Reproduce each line below precisely. Drop the pictures.
-- Source material follows --
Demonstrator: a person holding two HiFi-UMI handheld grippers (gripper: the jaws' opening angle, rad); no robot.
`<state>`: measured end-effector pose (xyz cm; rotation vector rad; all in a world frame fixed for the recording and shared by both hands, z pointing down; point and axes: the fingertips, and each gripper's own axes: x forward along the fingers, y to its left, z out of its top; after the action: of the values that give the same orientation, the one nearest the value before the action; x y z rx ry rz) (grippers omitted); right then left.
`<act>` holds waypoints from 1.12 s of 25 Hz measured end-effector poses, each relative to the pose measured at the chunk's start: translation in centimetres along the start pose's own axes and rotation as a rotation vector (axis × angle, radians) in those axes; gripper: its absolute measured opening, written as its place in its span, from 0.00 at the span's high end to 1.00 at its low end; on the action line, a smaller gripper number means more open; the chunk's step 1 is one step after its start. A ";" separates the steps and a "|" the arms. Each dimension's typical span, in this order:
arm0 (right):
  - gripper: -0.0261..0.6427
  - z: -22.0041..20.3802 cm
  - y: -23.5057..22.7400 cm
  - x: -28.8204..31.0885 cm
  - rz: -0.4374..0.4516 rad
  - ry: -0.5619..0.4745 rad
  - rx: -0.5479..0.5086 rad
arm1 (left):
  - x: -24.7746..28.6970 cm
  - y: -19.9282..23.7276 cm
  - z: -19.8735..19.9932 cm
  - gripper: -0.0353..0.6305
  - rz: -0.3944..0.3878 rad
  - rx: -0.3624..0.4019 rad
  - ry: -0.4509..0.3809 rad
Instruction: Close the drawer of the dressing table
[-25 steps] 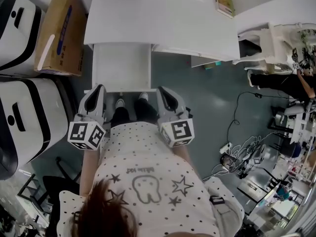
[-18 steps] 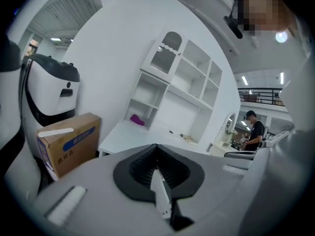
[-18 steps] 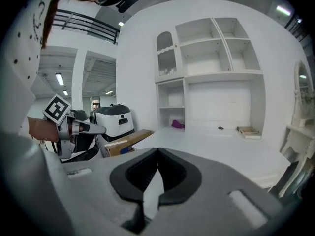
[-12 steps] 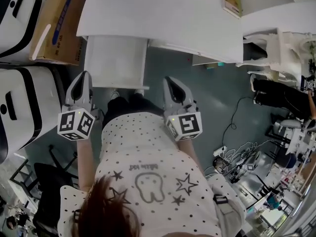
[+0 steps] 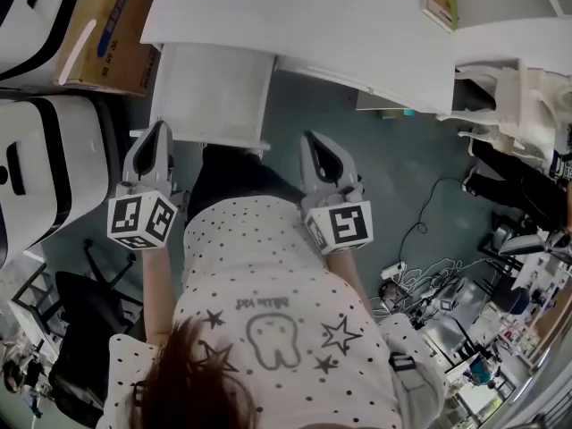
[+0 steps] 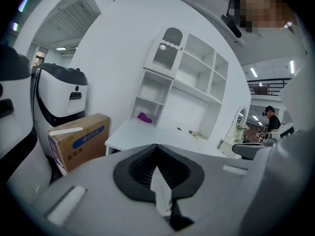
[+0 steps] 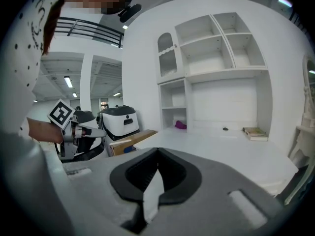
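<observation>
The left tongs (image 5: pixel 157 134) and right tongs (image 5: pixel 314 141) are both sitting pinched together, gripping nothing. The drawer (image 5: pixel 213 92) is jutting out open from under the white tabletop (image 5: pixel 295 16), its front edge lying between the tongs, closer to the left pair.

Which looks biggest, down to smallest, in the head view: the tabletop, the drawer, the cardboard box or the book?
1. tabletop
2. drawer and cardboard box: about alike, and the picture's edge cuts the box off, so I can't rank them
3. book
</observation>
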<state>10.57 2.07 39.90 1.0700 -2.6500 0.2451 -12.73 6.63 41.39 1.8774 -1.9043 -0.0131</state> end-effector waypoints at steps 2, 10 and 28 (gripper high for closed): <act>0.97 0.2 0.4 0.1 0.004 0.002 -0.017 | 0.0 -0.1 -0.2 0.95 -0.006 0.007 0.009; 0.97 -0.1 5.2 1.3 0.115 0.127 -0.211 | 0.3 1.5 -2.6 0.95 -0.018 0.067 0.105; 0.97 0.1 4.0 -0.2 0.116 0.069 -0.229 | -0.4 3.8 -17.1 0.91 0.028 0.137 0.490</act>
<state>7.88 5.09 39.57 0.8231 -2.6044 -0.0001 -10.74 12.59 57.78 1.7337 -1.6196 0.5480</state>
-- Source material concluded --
## Written response:
Demonstrator: a person holding two HiFi-UMI handheld grippers (gripper: the jaws' opening angle, rad); no robot.
`<state>`: measured end-effector pose (xyz cm; rotation vector rad; all in a world frame fixed for the recording and shared by both hands, z pointing down; point and axes: the fingertips, and each gripper's own axes: x forward along the fingers, y to its left, z out of its top; after the action: of the values that give the same orientation, the one nearest the value before the action; x y z rx ry rz) (grippers omitted); right then left.
`<act>` holds waypoints from 1.12 s of 25 Hz measured end-effector poses, each relative to the pose measured at the chunk's start: translation in centimetres along the start pose's own axes and rotation as a rotation vector (axis × angle, radians) in those axes; gripper: its absolute measured opening, written as its place in its span, from 0.00 at the span's high end to 1.00 at its low end; on the action line, a smaller gripper number means more open; the chunk's step 1 is one step after its start. A ";" separates the steps and a "|" the arms. Each dimension's typical span, in this order:
arm0 (right):
  - gripper: -0.0261..0.6427
  - z: -22.0041..20.3802 cm
  - y: -23.5057..22.7400 cm
  - x: -28.8204..31.0885 cm
  - rz: -0.4374..0.4516 rad
  - ry: -0.5619..0.4745 rad
  - rx: -0.5479..0.5086 rad
arm1 (left):
  - x: -24.7746..28.6970 cm
  - y: -19.9282..23.7276 cm
  - z: -19.8735..19.9932 cm
  - gripper: -0.0353..0.6305
  - rz: -0.3944..0.3878 rad
  - rx: -0.3624..0.4019 rad
  - ry: -0.4509..0.3809 rad
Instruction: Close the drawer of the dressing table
[-25 steps] 
[-18 steps] 
[-18 steps] 
[-12 steps] 
[+0 steps] 
[+0 steps] 
[+0 steps] 
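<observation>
The left tongs (image 5: pixel 157 134) and right tongs (image 5: pixel 314 141) are both sitting pinched together, gripping nothing. The drawer (image 5: pixel 213 92) is jutting out open from under the white tabletop (image 5: pixel 295 16), its front edge lying between the tongs, closer to the left pair.

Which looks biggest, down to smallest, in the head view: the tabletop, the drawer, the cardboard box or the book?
1. tabletop
2. drawer and cardboard box: about alike, and the picture's edge cuts the box off, so I can't rank them
3. book
</observation>
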<state>10.57 2.07 39.90 1.0700 -2.6500 0.2451 -12.73 6.63 41.39 1.8774 -1.9043 -0.0131</state> end-effector waypoints at steps 2, 10 and 28 (gripper high for closed): <act>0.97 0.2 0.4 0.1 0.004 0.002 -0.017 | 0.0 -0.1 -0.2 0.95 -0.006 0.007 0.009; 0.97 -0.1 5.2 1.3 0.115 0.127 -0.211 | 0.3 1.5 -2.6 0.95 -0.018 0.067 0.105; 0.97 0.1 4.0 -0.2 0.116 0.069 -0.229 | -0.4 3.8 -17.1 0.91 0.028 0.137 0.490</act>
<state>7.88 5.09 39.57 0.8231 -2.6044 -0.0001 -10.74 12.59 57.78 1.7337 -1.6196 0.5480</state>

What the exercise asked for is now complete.